A more versatile example:

Before the change:

> kyua test testprog
testprog:broken  ->  broken: Premature exit; test case exited with code 1  [0.002s]
testprog:failed  ->  failed: foo != bar (foo != bar)  [0.006s]
testprog:passed  ->  passed  [0.006s]
testprog:skipped01  ->  skipped: requires something  [0.005s]
testprog:skipped02  ->  skipped: requires something  [0.006s]
testprog:skipped03  ->  skipped: requires something  [0.005s]
testprog:skipped04  ->  skipped: requires something  [0.005s]
testprog:skipped05  ->  skipped: requires something  [0.005s]
testprog:skipped06  ->  skipped: requires something  [0.005s]
testprog:skipped07  ->  skipped: requires something  [0.005s]
testprog:skipped08  ->  skipped: requires something  [0.006s]
testprog:skipped09  ->  skipped: requires something  [0.005s]
testprog:skipped10  ->  skipped: requires something  [0.006s]

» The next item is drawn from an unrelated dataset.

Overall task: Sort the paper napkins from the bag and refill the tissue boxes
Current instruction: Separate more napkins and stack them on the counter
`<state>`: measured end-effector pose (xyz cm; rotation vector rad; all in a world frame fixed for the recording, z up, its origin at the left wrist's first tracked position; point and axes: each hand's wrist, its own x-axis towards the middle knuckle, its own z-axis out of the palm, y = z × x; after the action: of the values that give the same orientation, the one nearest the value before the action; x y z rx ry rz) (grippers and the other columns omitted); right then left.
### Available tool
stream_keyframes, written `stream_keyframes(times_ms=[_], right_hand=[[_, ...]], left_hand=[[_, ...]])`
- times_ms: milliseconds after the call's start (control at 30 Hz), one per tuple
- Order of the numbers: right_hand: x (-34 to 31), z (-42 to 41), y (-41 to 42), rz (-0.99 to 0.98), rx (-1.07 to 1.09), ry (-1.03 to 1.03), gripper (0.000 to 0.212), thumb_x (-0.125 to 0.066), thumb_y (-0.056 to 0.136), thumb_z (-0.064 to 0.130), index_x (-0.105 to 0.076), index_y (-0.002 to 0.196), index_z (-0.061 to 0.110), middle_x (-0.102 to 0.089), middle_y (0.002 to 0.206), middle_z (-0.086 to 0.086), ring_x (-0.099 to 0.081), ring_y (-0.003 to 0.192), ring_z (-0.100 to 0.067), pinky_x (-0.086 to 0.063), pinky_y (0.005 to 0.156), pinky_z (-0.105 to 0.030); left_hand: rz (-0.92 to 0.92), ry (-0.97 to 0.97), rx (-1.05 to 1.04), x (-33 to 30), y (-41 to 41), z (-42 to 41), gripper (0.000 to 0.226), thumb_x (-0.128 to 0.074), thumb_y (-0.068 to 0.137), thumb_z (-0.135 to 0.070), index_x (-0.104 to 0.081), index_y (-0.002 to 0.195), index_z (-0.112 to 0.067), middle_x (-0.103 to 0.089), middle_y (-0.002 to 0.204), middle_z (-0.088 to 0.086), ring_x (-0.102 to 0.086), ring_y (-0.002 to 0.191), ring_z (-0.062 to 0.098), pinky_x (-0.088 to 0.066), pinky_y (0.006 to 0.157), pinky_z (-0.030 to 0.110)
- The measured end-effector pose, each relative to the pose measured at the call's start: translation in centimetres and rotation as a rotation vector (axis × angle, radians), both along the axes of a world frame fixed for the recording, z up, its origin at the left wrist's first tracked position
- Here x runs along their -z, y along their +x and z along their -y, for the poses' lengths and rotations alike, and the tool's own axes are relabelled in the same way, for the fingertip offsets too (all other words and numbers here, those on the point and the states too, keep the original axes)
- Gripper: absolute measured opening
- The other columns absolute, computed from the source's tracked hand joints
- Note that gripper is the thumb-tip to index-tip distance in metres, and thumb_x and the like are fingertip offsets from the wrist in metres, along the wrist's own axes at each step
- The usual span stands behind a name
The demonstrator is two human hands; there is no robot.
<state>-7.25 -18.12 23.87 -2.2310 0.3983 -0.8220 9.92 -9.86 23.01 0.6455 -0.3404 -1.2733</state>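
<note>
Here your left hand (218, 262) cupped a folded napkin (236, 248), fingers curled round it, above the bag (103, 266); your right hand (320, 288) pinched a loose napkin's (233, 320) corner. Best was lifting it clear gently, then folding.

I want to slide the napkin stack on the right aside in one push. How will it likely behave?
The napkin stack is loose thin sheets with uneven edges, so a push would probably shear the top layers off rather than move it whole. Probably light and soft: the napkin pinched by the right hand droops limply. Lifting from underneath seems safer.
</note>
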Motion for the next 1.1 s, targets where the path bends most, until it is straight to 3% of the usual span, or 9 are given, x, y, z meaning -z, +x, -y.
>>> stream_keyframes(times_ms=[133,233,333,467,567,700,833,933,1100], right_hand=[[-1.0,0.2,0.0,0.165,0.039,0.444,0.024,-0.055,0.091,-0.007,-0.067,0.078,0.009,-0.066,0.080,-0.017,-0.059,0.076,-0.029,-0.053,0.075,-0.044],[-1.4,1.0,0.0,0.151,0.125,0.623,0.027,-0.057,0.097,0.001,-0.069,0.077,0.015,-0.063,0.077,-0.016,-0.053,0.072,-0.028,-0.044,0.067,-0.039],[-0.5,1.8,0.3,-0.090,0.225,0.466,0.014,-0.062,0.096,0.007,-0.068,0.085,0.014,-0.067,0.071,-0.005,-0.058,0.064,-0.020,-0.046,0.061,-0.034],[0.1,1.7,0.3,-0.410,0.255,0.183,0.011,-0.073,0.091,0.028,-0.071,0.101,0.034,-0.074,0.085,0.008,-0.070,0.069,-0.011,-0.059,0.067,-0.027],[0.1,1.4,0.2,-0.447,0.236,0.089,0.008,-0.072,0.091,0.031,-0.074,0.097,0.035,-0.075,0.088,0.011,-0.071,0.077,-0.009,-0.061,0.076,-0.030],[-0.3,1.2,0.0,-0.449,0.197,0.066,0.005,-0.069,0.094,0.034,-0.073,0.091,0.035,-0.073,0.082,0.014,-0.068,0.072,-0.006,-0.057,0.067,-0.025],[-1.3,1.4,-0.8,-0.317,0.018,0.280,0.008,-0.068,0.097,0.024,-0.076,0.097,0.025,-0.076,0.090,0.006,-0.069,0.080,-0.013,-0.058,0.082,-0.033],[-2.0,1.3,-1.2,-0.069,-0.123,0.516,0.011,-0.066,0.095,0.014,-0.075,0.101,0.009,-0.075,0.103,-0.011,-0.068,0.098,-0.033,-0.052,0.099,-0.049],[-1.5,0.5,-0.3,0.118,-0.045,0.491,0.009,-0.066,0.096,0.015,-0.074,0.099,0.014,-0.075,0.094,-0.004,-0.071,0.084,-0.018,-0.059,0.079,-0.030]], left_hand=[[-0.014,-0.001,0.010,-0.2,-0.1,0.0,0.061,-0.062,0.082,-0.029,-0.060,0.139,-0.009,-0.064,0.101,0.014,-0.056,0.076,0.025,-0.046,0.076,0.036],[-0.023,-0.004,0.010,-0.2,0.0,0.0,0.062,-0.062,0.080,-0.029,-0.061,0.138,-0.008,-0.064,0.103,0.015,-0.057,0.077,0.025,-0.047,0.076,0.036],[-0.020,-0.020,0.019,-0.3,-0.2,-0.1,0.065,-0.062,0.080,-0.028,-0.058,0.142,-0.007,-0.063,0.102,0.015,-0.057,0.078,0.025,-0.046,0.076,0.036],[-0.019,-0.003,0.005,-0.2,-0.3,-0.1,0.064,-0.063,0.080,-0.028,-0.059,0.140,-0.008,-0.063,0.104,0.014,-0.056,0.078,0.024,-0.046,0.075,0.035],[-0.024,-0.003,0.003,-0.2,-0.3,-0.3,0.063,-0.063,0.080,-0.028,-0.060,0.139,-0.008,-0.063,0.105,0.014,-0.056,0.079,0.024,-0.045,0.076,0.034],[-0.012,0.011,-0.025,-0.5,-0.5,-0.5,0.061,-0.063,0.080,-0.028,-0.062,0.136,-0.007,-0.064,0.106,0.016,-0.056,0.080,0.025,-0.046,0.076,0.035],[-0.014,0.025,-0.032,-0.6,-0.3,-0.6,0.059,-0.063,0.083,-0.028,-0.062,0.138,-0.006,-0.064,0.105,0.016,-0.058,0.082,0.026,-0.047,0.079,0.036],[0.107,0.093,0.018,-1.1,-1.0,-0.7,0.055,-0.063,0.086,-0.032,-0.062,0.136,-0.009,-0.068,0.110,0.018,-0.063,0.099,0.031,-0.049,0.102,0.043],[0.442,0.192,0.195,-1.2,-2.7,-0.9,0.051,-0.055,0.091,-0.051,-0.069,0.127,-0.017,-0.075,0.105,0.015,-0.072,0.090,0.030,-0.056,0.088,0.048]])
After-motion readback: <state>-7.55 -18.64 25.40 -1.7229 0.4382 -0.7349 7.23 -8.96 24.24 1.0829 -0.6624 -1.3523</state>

Results file id is usr_tests_sys_netpfil_pf.20240912-134547-984724
Results saved to /home/igoro/.kyua/store/results.usr_tests_sys_netpfil_pf.20240912-134547-984724.db

11/13 passed (2 failed)

After the change:

> /usr/obj/home/igoro/src/arm64.aarch64/usr.bin/kyua/kyua test testprog
testprog:broken  ->  broken: Premature exit; test case exited with code 1  [0.002s]
testprog:failed  ->  failed: foo != bar (foo != bar)  [0.006s]
testprog:passed  ->  passed  [0.006s]
testprog:skipped01  ->  skipped: requires something  [0.005s]
testprog:skipped02  ->  skipped: requires something  [0.006s]
testprog:skipped03  ->  skipped: requires something  [0.006s]
testprog:skipped04  ->  skipped: requires something  [0.005s]
testprog:skipped05  ->  skipped: requires something  [0.005s]
testprog:skipped06  ->  skipped: requires something  [0.005s]
testprog:skipped07  ->  skipped: requires something  [0.005s]
testprog:skipped08  ->  skipped: requires something  [0.006s]
testprog:skipped09  ->  skipped: requires something  [0.005s]
testprog:skipped10  ->  skipped: requires something  [0.005s]

Results file id is usr_tests_sys_netpfil_pf.20240912-134606-988436
Results saved to /home/igoro/.kyua/store/results.usr_tests_sys_netpfil_pf.20240912-134606-988436.db

1/13 passed (1 broken, 1 failed, 10 skipped)

This is a request for comments. Probably, there are use cases, I'm not aware of, which would require another format. Also, there can be various expectations regarding the first x/y two numbers, like what exactly should be counted there. As a reference, modern and very active frameworks can be found to deal with such questions very simple way -- they drop the question and print everything explicitly like: A passed, B failed, C skipped, T total etc.

I'm not aware of the cases when this line is parsed for further decision making.

It's published here instead of the GitHub for the initial discussion and easier testing via git-arc-patch etc. Yes, Kyua's tests are not aligned yet.

I'm in favour of the change. The current output is quite misleading.

BTW, in the FreeBSD regression test suite, it's basically impossible to avoid skipping some tests:

the are tests that get skipped if ipfw.ko is not loaded, and tests which are skipped if ipfw.ko /is/ loaded,
fusefs tests refuse to run if mac_bsdextended is loaded, but mac_bsdextended has its own tests which are skipped if mac_bsdextended is not loaded.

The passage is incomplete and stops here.